Hacker Newsnew | past | comments | ask | show | jobs | submitlogin

I've wondered for a long time if we would have been able to make do without protected mode (or hardware protection in general) if user code was verified/compiled at load, e.g. the way the JVM or .NET do it...Could the shift on transistor budget have been used to offset any performance losses?


Microsoft Research had an experimental OS project at one point that does just that with everything running in ring 0 in the same address space:

https://en.wikipedia.org/wiki/Singularity_(operating_system)

Managed code, the properties of their C# derived programming language, static analysis and verification were used rather than hardware exception handling.


Fil-C vs CHERI vs SeL4 vs YOLO

I think hardware protection is usually easier to sell but it isn't when it is slower or more expensive than the alternative.


"Operating System Principles" (1973) by Per Brinch Hansen. A full microkernel OS (remake of RC-4000 from 1967) written in a concurrent dialect of Pascal, that also manages to make do without hardware protection support.

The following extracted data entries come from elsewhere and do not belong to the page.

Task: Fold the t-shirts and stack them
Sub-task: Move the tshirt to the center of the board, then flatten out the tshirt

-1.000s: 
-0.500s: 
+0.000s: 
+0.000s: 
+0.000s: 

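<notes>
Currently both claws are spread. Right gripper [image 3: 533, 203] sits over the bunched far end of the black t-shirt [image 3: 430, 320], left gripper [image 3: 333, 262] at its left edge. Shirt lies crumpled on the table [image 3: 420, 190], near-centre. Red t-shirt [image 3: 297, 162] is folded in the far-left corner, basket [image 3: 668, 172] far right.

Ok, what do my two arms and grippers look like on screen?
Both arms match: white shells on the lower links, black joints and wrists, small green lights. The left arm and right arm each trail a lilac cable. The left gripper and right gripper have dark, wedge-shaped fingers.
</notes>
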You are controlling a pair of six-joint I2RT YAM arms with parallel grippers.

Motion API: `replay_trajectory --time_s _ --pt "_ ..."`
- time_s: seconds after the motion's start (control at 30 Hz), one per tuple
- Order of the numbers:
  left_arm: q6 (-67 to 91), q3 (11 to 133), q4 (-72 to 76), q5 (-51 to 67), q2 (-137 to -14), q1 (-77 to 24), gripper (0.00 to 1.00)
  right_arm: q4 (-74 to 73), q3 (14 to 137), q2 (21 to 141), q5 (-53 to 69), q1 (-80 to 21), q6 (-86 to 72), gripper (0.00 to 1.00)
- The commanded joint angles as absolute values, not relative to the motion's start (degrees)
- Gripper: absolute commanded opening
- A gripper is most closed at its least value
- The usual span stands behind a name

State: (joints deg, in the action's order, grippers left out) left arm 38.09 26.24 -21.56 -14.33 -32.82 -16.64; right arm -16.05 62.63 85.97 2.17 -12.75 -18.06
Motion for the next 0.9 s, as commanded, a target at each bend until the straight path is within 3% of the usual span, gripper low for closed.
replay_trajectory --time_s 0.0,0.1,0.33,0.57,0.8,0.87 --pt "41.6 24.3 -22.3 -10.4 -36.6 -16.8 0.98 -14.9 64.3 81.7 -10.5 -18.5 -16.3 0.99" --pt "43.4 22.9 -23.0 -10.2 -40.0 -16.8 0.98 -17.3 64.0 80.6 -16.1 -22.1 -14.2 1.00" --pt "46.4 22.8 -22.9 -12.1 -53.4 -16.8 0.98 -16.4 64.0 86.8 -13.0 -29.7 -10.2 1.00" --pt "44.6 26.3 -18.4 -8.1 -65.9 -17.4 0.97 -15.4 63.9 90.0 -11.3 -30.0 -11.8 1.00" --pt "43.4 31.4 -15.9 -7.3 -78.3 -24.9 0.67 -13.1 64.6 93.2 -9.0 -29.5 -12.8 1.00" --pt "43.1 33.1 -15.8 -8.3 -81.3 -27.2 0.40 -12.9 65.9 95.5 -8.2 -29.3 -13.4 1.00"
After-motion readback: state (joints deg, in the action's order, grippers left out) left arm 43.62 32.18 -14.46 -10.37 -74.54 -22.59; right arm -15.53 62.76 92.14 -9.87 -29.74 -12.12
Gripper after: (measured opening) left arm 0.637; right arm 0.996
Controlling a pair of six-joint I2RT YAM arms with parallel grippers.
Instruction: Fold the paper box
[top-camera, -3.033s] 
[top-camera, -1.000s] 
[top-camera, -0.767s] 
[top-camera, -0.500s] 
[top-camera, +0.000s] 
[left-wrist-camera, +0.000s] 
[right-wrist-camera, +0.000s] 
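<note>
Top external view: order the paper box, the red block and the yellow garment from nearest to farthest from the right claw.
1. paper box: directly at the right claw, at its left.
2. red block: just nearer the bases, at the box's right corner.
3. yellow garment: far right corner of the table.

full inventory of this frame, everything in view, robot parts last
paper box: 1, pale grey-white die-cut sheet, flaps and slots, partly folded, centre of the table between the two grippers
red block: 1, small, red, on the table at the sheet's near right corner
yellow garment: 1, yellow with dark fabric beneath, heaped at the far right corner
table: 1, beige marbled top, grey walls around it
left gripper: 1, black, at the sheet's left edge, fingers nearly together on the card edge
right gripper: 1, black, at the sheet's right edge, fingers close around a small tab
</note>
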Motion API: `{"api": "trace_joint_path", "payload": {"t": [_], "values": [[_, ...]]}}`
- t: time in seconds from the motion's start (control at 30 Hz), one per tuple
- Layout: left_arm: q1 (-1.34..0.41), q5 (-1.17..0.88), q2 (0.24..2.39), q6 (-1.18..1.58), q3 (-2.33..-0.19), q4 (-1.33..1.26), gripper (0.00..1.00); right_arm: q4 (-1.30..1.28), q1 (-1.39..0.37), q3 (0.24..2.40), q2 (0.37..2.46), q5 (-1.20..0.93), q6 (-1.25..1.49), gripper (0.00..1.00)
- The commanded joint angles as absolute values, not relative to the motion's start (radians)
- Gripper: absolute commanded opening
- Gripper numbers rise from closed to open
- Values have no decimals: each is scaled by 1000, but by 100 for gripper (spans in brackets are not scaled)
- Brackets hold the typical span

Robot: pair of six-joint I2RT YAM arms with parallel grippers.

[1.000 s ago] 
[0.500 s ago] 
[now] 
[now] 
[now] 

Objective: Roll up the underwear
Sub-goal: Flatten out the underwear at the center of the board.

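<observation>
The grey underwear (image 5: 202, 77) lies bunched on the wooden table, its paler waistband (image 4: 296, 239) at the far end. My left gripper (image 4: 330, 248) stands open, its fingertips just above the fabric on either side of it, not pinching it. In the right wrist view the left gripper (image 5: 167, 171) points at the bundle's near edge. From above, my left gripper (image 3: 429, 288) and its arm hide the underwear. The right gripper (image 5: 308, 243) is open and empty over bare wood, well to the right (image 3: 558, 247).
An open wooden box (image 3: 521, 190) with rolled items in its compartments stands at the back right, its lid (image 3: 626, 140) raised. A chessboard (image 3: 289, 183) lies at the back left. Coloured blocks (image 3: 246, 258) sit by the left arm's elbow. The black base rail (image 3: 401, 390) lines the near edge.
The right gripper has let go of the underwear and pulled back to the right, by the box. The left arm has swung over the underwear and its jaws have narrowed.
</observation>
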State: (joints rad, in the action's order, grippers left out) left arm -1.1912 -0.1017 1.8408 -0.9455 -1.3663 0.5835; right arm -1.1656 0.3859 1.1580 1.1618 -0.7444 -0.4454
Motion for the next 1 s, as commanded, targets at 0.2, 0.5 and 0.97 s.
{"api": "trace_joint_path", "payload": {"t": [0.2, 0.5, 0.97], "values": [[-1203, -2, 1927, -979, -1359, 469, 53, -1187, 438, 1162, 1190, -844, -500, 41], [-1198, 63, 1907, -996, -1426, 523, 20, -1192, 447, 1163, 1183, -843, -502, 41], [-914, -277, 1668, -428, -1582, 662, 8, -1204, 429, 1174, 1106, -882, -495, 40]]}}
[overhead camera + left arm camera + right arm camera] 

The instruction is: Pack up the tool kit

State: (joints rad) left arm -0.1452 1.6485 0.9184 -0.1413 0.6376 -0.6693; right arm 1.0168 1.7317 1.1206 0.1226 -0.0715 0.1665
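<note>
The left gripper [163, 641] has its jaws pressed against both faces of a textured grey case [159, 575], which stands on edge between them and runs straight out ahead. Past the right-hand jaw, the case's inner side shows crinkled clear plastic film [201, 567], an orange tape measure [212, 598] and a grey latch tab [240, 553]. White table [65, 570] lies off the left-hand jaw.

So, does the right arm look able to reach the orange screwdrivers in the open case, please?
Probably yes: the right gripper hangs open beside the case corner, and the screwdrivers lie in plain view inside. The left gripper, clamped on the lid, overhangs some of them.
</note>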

I think TempleOS also worked like this, though its certainly better known for its "other" features.

edit: I missed it was linked on the above page


In TempleOS, everything runs in ring 0, but that's not the same as doing protection in software (which would require disallowing any native code not produced by some trusted translator). It simply means there's no protection at all.


Very fitting if that was intended to be protection by faith.


I think the interesting thing about having protection in software is you can do things differently, and possibly better. Computers of yesteryear had protection at the individual object level (eg https://en.wikipedia.org/wiki/Burroughs_Large_Systems). This was too expensive to do in 1970s hardware and so performance sucked. Maybe it could be done in software better with more modern optimizing compilers and perhaps a few bits of hardware acceleration here and there? There's definitely an interesting research project to be done.


Sadly, even software-filled TLBs look to be a thing of the past. Apparently a hardware page-table walker is just that much faster? I’m not sure.


Why is that surprising? The trap into kernel mode alone would already take more cycles than dedicated hardware needs for the full page table walk.


Since we're talking about defining our own processor, that means we need to define one with cheaper traps.

Expanding on what I wrote above about "bits of hardware acceleration", maybe adding a few primitives to the instruction set that make page table walking easier would help.

And with a trusted compiler architecture you don't need to keep the ISA stable between iterations, since it's assumed that all code gets compiled at the last minute for the current ISA.

Lots of fun things to experiment with.


Taking this to an extreme, the whole idea of a TLB sounds like hardware protection too?

As a thought experiment, imagine an extremely simple ISA and memory interface where you would do address translation or even cache management in software if you needed it... the different cache tiers could just be different NUMA zones that you manage yourself.

You might end up with something that looks more like a GPU or super-ultra-hyper-threading to get throughput masking the latency of software-defined memory addressing and caching?


I looked into that, concluded the spoiler is Specter.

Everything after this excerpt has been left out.